ASSIGNMENT => Give an exact copy of the data that follows, but none of its pictures.

◇ ◇ ◇ ◇ ◇ ◇ ◇

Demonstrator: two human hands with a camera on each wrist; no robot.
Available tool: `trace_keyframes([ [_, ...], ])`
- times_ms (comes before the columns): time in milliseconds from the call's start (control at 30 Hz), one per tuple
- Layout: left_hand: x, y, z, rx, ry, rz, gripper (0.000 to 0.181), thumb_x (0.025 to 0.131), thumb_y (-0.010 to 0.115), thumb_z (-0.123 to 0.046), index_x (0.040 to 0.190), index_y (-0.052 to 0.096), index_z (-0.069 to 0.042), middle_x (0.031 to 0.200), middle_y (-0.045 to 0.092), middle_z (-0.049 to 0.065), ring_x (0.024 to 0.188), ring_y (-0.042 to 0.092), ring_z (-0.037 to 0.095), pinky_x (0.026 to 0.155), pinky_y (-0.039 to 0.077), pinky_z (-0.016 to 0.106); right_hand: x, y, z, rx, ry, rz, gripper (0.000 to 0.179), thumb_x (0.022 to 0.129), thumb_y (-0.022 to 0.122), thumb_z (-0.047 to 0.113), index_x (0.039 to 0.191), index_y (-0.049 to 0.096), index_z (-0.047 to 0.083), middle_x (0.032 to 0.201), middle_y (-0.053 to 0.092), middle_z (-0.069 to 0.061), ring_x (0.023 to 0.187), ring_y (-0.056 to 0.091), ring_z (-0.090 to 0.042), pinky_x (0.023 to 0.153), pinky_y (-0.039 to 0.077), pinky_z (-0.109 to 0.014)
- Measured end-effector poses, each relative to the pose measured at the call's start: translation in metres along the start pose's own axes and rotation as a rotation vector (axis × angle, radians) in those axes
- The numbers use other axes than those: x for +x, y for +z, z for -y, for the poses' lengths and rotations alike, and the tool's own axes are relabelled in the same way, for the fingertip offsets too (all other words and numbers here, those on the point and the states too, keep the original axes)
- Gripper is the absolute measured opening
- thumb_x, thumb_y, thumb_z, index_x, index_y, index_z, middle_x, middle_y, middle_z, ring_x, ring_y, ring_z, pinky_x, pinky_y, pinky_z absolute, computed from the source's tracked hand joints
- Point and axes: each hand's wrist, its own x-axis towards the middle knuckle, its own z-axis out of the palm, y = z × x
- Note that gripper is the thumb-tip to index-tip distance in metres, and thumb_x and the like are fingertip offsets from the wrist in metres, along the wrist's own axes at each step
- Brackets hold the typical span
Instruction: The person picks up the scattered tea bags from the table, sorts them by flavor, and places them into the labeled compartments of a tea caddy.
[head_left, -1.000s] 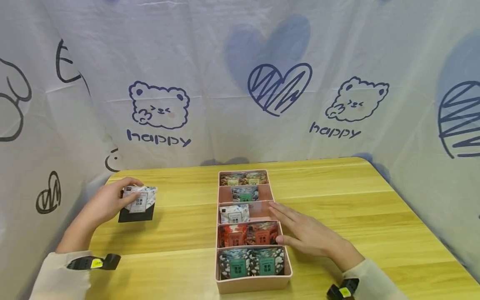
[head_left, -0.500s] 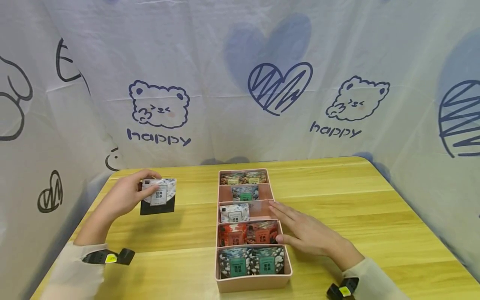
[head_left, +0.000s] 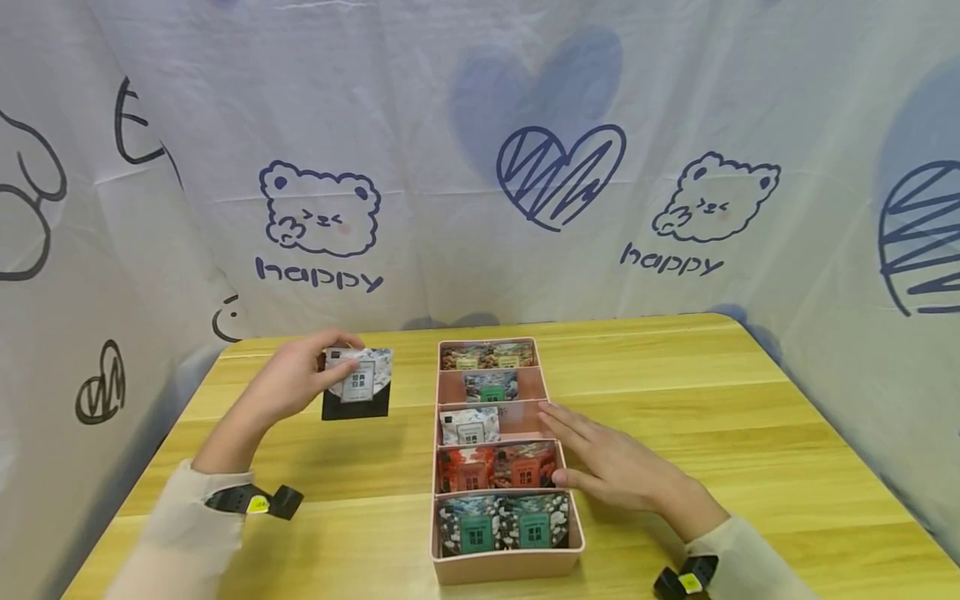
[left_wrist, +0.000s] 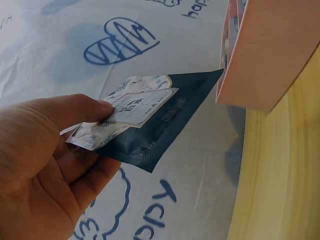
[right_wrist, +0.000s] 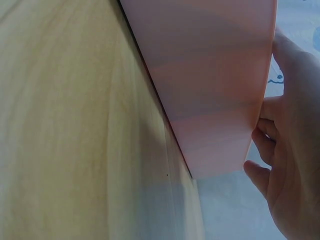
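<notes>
My left hand (head_left: 302,379) pinches a flat tea sachet (head_left: 358,382) with a white patterned top and a black lower part, raised to the left of the box. In the left wrist view the thumb (left_wrist: 82,111) lies on its pale label, with the other fingers behind. A pink box (head_left: 504,570) with several compartments stands mid-table. In its middle compartment a similar white sachet (head_left: 469,427) sits at the left, with bare space beside it. My right hand (head_left: 611,458) rests its extended fingers on the box's right rim; the right wrist view shows fingertips along that edge (right_wrist: 252,131).
Other compartments hold red sachets (head_left: 467,472), dark green-labelled sachets (head_left: 476,527), one teal-labelled sachet (head_left: 491,387) and yellow-labelled ones at the back (head_left: 513,357). The wooden table (head_left: 675,392) meets a white printed cloth (head_left: 442,167) behind and at both sides.
My left hand has carried the white-and-black sachet rightward and slightly away from me, closer to the box. The right hand and the box have stayed in place.
</notes>
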Motion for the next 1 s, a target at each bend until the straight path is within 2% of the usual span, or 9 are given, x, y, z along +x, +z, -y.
trace_keyframes([
  [400, 0.022, 0.026, -0.023, -0.076, 0.058, 0.015, 0.024, 0.096, 0.065, -0.021, 0.119, 0.064, -0.012, 0.112, 0.065, 0.006, 0.073, 0.051, 0.017, 0.062, 0.046, 0.033, 0.000, 0.000, 0.000, -0.007, -0.008, -0.010, 0.075, 0.099, 0.051, 0.048, 0.157, 0.021, 0.012, 0.163, 0.017, -0.004, 0.143, 0.029, -0.026, 0.110, 0.036, -0.046],
  [833, 0.043, 0.057, -0.043, -0.143, 0.111, 0.028, 0.023, 0.095, 0.067, -0.021, 0.118, 0.064, -0.014, 0.110, 0.066, 0.003, 0.063, 0.049, 0.016, 0.054, 0.044, 0.032, 0.000, -0.002, 0.001, -0.005, -0.006, -0.008, 0.075, 0.099, 0.050, 0.049, 0.157, 0.021, 0.011, 0.163, 0.016, -0.003, 0.143, 0.028, -0.027, 0.110, 0.036, -0.046],
  [1000, 0.051, 0.068, -0.049, -0.155, 0.138, 0.017, 0.022, 0.095, 0.067, -0.022, 0.116, 0.065, -0.014, 0.111, 0.066, 0.004, 0.066, 0.050, 0.016, 0.056, 0.045, 0.032, 0.000, -0.002, 0.001, -0.009, -0.002, -0.005, 0.075, 0.099, 0.050, 0.049, 0.157, 0.021, 0.011, 0.163, 0.016, -0.003, 0.143, 0.028, -0.027, 0.110, 0.036, -0.046],
])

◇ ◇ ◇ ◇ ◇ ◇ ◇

SOLUTION FOR THIS PROBLEM =>
Demonstrator: two human hands with a camera on each wrist; no robot.
Available tool: `trace_keyframes([ [_, ...], ])`
- times_ms (comes before the columns): time in milliseconds from the call's start (control at 30 Hz), one per tuple
- Layout: left_hand: x, y, z, rx, ry, rz, gripper (0.000 to 0.181), thumb_x (0.025 to 0.131), thumb_y (-0.010 to 0.115), thumb_z (-0.123 to 0.046), index_x (0.040 to 0.190), index_y (-0.052 to 0.096), index_z (-0.069 to 0.042), middle_x (0.031 to 0.200), middle_y (-0.045 to 0.092), middle_z (-0.049 to 0.065), ring_x (0.024 to 0.188), ring_y (-0.042 to 0.092), ring_z (-0.037 to 0.095), pinky_x (0.026 to 0.155), pinky_y (-0.039 to 0.077), pinky_z (-0.016 to 0.106); right_hand: x, y, z, rx, ry, rz, gripper (0.000 to 0.179), thumb_x (0.022 to 0.129), thumb_y (-0.022 to 0.122), thumb_z (-0.047 to 0.113), index_x (0.039 to 0.191), index_y (-0.049 to 0.096), index_z (-0.047 to 0.083), middle_x (0.032 to 0.201), middle_y (-0.053 to 0.092), middle_z (-0.069 to 0.061), ring_x (0.023 to 0.187), ring_y (-0.056 to 0.091), ring_z (-0.090 to 0.042), pinky_x (0.023 to 0.153), pinky_y (-0.039 to 0.077), pinky_z (-0.109 to 0.014)
- Measured end-effector poses, each relative to the pose measured at the call's start: translation in metres along the start pose's own axes and rotation as a rotation vector (axis × angle, radians) in those axes
- The numbers use other axes than those: x for +x, y for +z, z for -y, for the poses' lengths and rotations alike, and the tool's own axes are relabelled in the same way, for the fingertip offsets too (all other words and numbers here, those on the point and the states too, keep the original axes)
- Gripper is the absolute measured opening
- thumb_x, thumb_y, thumb_z, index_x, index_y, index_z, middle_x, middle_y, middle_z, ring_x, ring_y, ring_z, pinky_x, pinky_y, pinky_z absolute, computed from the source's tracked hand joints
- Point and axes: each hand's wrist, its own x-axis towards the middle knuckle, its own z-axis out of the palm, y = z × x
- Note that gripper is the thumb-tip to index-tip distance in metres, and thumb_x and the like are fingertip offsets from the wrist in metres, along the wrist's own axes at each step
- Brackets hold the typical span
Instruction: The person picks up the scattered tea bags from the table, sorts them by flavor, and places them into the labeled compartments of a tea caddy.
[head_left, -1.000s] 
[head_left, -0.500s] 
[head_left, +0.000s] 
[left_wrist, +0.000s] 
[right_wrist, +0.000s] 
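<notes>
My left hand (head_left: 302,379) pinches a flat tea sachet (head_left: 358,382) with a white patterned top and a black lower part, raised to the left of the box. In the left wrist view the thumb (left_wrist: 82,111) lies on its pale label, with the other fingers behind. A pink box (head_left: 504,570) with several compartments stands mid-table. In its middle compartment a similar white sachet (head_left: 469,427) sits at the left, with bare space beside it. My right hand (head_left: 611,458) rests its extended fingers on the box's right rim; the right wrist view shows fingertips along that edge (right_wrist: 252,131).
Other compartments hold red sachets (head_left: 467,472), dark green-labelled sachets (head_left: 476,527), one teal-labelled sachet (head_left: 491,387) and yellow-labelled ones at the back (head_left: 513,357). The wooden table (head_left: 675,392) meets a white printed cloth (head_left: 442,167) behind and at both sides.
My left hand has carried the white-and-black sachet rightward and slightly away from me, closer to the box. The right hand and the box have stayed in place.
</notes>
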Motion for the next 1 s, a target at each bend until the straight path is within 2% of the usual span, or 9 are given, x, y, z along +x, +z, -y.
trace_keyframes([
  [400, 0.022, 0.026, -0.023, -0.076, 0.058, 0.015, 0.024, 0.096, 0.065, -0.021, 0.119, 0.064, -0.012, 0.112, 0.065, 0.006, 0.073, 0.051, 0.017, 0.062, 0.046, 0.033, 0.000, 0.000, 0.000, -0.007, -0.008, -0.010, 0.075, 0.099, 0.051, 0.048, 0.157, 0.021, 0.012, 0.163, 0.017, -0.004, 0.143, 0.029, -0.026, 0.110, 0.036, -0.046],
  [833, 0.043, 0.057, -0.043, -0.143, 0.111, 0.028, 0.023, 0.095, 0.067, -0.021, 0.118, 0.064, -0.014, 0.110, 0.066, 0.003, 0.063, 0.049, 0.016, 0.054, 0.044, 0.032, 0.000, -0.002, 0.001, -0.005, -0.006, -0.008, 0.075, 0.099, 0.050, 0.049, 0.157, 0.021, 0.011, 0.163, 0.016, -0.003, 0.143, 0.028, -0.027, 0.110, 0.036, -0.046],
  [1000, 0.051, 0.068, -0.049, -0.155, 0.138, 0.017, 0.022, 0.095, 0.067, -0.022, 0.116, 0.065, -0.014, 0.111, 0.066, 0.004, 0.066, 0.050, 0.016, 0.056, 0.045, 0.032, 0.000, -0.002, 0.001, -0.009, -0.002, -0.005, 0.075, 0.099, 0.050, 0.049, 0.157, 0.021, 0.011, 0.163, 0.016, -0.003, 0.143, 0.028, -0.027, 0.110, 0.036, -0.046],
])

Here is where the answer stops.